その風で古い窓枠がミシミシと音を立て、レースのカーテンが揺れる。
彼女は開け放したまま、そばのラックから一枚のレコードを取り出す。
プレイヤーにそっと載せ、針を静かに落とす。
パチパチと焚き火のような気持ちのいい音がして、懐かしいメロディーが流れ始める。
あのときの彼と彼女が好きだった曲だ。
『Saudade』
サウダージと読むのだと彼に教えてもらった。
その少し悲しげで、でも情熱的なメロディーは未だ聞き飽きない。
椅子に座った姿勢のまま4分ほどが過ぎ、一曲が終わる。
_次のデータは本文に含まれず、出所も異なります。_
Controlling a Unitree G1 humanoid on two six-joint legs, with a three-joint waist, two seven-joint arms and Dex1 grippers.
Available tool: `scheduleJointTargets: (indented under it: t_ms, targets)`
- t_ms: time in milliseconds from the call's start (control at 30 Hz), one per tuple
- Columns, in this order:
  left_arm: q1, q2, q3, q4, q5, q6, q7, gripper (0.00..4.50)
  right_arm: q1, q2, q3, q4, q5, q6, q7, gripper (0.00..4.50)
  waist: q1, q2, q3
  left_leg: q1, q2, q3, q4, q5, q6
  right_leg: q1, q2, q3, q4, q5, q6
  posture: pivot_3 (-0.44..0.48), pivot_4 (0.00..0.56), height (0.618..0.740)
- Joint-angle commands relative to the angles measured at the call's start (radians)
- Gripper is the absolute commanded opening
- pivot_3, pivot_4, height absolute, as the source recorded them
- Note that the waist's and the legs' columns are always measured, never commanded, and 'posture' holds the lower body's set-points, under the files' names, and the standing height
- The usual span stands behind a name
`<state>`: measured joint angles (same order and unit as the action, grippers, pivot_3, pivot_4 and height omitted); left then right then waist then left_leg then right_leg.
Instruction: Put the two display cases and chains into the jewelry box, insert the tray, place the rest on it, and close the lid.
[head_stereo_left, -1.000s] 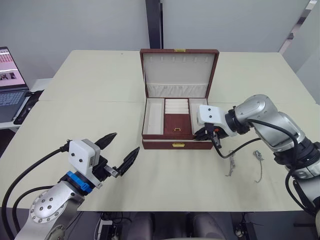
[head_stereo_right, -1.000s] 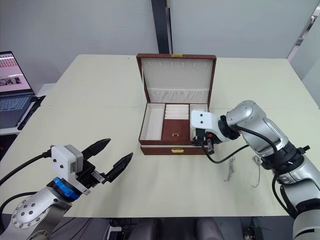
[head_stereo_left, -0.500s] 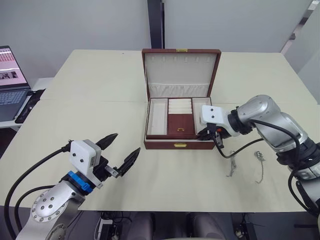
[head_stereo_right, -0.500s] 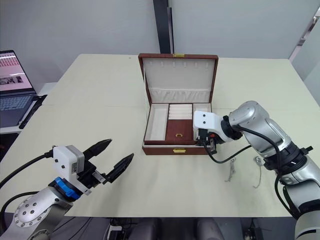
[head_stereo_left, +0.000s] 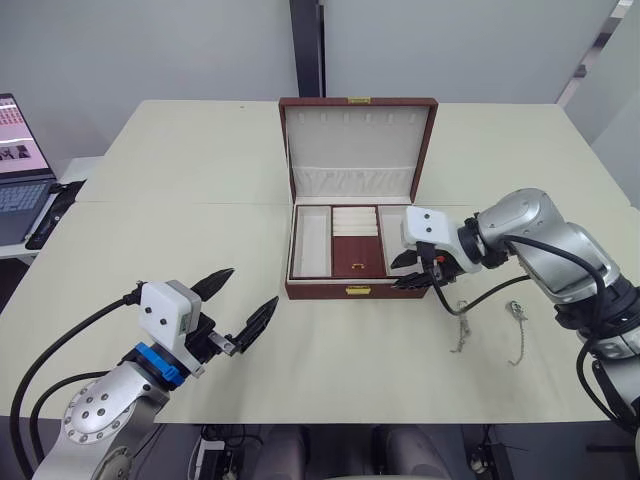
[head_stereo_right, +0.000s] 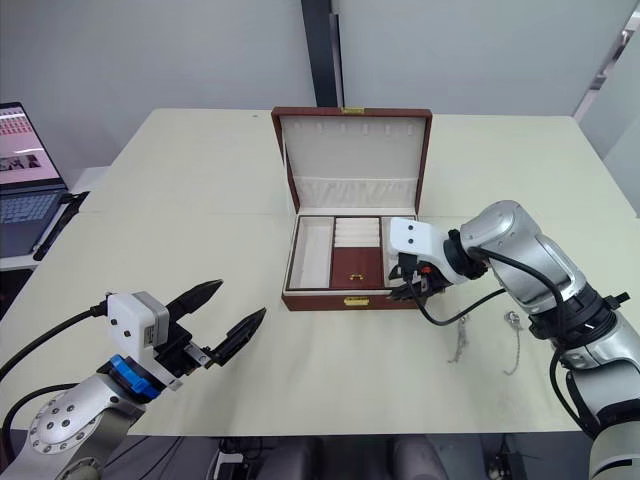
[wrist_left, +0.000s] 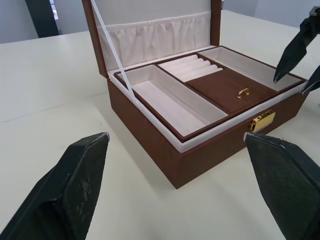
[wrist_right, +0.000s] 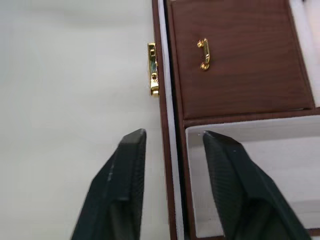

彼女はレコードを取り上げ、ジャケットにしまう。
とそのとき、中に入っていた一枚の紙に気がつく。しばらく棚で眠っていたせいか、すっかり存在を忘れていた。
丁寧に二つ折りの紙を開く。
それはもうずいぶんと前に彼からもらった手紙だった。今は色褪せ、黄ばんでいる。
何回も読み、何度も涙が紙に滲んだ。内容だってかなり覚えている。
涙の雫はしばらく気持ちと一緒にしまっていたはずなのに、今突然溢れだしてくる。
彼への恋心とは、あのとき決別したはずだった。
どこか晴れ晴れとした痛みだってすっかり流れ去ったはずなのに、再び首をもたげてくる。
最後のほうに書かれている「Saudade」の文字を、愛しさを込めて撫でる。
まさにこの手紙でその曲をお薦めしてくれた彼。
今でも聴いているだろうか。
彼が歌詞なんて覚えていなくても、彼女はずっと忘れない。
カーテンの隙間から夕日が差し込んでいる。
遠くから微かに波の音が聞こえてくる。
いつかまた逢いましょう、私の恋心よ――。